Under the totality of the circumstances here, the delay by Petitioner is unreasonable and it is not entitled to a stay.
Disclosure to aid in arbitration' can be directed (CPLR 3102[c]). The absence of a stay does not prevent disclosure if circumstances warrant it. (Matter of Allstate Ins. Co.[Urena]208 AD2d 623). It would be an aid in arbitration, the Court believes, for there to be a further medical examination, if Petitioner is so advised, and if Petitioner is able to schedule one in advance of any arbitration hearing that might be scheduled. Such a hearing should not be postponed, however, if Petitioner has not been diligent in arranging such an examination. Respondent should cooperate in attending such an examination if one is scheduled.

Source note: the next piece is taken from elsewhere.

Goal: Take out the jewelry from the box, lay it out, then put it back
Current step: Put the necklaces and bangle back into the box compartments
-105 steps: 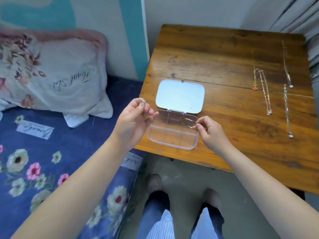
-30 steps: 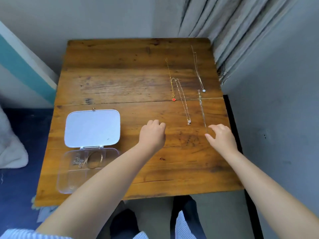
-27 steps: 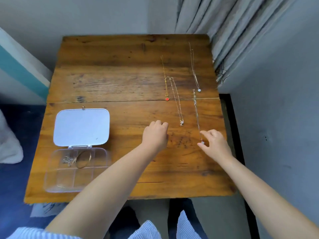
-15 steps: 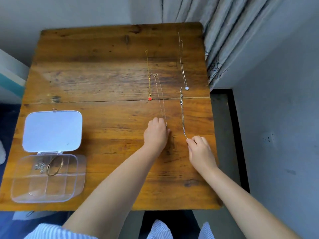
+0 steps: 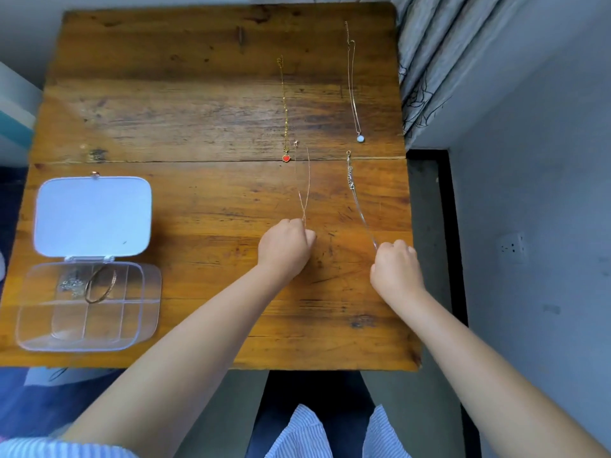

In accord with the foregoing, it is
ADJUDGED, that Petitioner's delay in demanding discovery from its acknowledgment of receipt of Notice of Intent to Claim on September 4, 2007 to January 26, 2009 is unreasonable and formal discovery is deemed waived, and it is further
ADJUDGED, that disclosure in the form of a further medical examination may aid in arbitration and Respondent should submit to one if timely scheduled by Petitioner, and it is
ORDERED, that the Petition for a stay of arbitration is Denied and dismissed, and it is further
ORDERED, that the Petition to compel disclosure is Granted in part, as herein detailed, and otherwise Denied and dismissed.
ENTER
Dated: March 2, 2009
Lowville, NY
Joseph D. McGuire, J.S.C.
The signing of this Memorandum/Judgment & Order shall not constitute entry or filing
under CPLR 2220. Counsel is not relieved from the applicable provisions of the rule with regard
to filing, entry, and Notice of Entry.